FilterHN

VibeThinker: 3B param model that beats Opus 4.5 on reasoning with novel SFT+GRPO

42 points

by timhigins

2 hours ago

| past

| 5 comments

| arxiv.org

| HN

▲

SwellJoe

1 minute ago

[-]

[delayed]

▲

deftio

6 minutes ago

[-]

There is some base level of intelligence any model needs to be useful, even in narrow tasks.

Could you teach a 5 year old to drive a car? A 10 year old? A 12 year old? To drive a car requires being able to read, to have judgement about ice or rainy conditions, to anticipate a child running after a ball. By the time a human in in their mid teens they have acquired the base knowledge...

Small models need to have enough base knowledge to be able to be good enough -- even in a seemingly narrow regime. Where is that? Obviously they don't need all the obscure knowledge of a frontier model but there is some base level which is probably more than it would first seem.

▲

gslepak

19 minutes ago

[-]

Note that these is Python-only results, the model will not do as well with other languages.

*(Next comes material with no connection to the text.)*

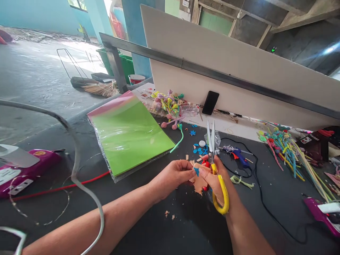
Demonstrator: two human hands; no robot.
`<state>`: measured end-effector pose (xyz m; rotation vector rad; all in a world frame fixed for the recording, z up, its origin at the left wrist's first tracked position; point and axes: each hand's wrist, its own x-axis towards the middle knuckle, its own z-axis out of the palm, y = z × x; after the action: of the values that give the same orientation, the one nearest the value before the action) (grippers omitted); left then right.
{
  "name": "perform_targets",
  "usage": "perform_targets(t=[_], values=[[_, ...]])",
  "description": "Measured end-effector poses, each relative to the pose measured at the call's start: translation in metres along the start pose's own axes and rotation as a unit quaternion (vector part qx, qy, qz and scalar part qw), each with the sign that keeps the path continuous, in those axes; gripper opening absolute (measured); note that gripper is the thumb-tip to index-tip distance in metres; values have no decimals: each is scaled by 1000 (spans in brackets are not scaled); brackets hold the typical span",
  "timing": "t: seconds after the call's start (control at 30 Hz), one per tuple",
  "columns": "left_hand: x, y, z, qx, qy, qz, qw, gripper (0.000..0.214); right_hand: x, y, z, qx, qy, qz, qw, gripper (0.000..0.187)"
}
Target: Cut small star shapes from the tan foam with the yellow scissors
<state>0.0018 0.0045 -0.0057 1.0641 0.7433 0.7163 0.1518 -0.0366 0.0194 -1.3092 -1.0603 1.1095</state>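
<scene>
Left hand [174, 177] of mine is pinching a blue piece [196, 171] above the bench [143, 230]; my right hand [218, 182] is holding scissors [213, 167], perhaps touching the piece too. If I am pinching loosely, it could be falling.

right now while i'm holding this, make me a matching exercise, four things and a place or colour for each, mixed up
1. scissors
2. blue piece
3. phone
4. pack of sheets

a. upright against the white board
b. green with pink at the far edge
c. yellow handles, in the right hand
d. pinched by the left hand

Pairs: 1-c, 2-d, 3-a, 4-b
</scene>
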Motion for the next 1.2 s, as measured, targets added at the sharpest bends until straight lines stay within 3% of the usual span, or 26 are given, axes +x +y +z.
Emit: perform_targets(t=[0.23, 0.37, 0.67, 0.9, 1.2], values=[[1, 1, -1, 14, 11, 13, 1000, 21, 0, 2, -5, 38, 13, 22, 999, 23], [0, 2, 0, 10, 2, 21, 1000, 22, 0, 0, -6, 35, -11, 20, 999, 25], [-2, 2, -7, -87, -71, -30, 993, 21, -2, -6, -11, 29, -84, 23, 996, 44], [-3, 7, -6, -128, -110, -57, 984, 18, 5, 8, -19, 46, -130, 1, 990, 49], [-3, 1, -6, -13, -40, 12, 999, 23, 5, 7, -17, 22, -114, 11, 993, 48]])
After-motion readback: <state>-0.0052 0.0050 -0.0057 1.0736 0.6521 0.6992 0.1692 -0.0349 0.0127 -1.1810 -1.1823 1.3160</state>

I'm glad to see more domain-focused SLMs, we need more of them! A programming focused MoE should work well across many languages.

▲

aero2146

1 hour ago

[-]

I tried generating the classic pelican svg, but it failed horribly just showing me a rectangle and a black circle...

▲

fwipsy

36 minutes ago

[-]

I think this is predicted? Part of the story is how they were able to preserve core reasoning ability while cutting knowledge like "pelicans have wings."

> these findings motivate the Parametric Compression-Coverage Hypothesis, which views verifiable reasoning as compressible into compact reasoning cores, while open-domain knowledge and general-purpose competence require broad parameter coverage over facts, concepts, and long-tail scenarios.

▲

pylotlight

22 minutes ago

[-]

The only real essential item here is tool calling capability is it not? So I assume they tested a strong read/write/edit tool consistency?

▲

realitysballs

53 minutes ago

[-]

That’s all I needed to hear

▲

pylotlight

23 minutes ago

[-]

As in, you learnt that a useless test that no one should be using was tested here, that's what you meant right?

▲

physPop

52 minutes ago

[-]

Its for reasoning not generating art?

▲

websap

47 minutes ago

[-]

Can you explain this a bit more

▲

tyre

28 minutes ago

[-]

Imagine you want to make a smaller model that is really good at one thing, say, driving a car. You could remove the parameters that lead it to correctly answer, "What is the powerhouse of the cell?" or, "Who was the first president of the United States?"

It would look really dumb if someone asked it that, but that's fine. You're trying to make a model that is optimized for efficiency for a specific task. As much as possible, you should prune uncorrelated things.

▲

pylotlight

22 minutes ago

[-]

SVG generation is a useless test, what's there more to know?

▲

steve_adams_86

1 minute ago

[-]

What if you're reasoning about how to generate SVG correctly?

▲

noperator

40 minutes ago

[-]

Having some success while testing this model out as a replacement for GPT-5 nano in source code security review. Running on RTX 3090 (24 GB VRAM) via vLLM. It's not great on structured output (as noted in the model card) but I'm working around that in my harness.

▲

dummydummy1234

18 minutes ago

[-]

Can't you just force it to do structured output via constrained generation?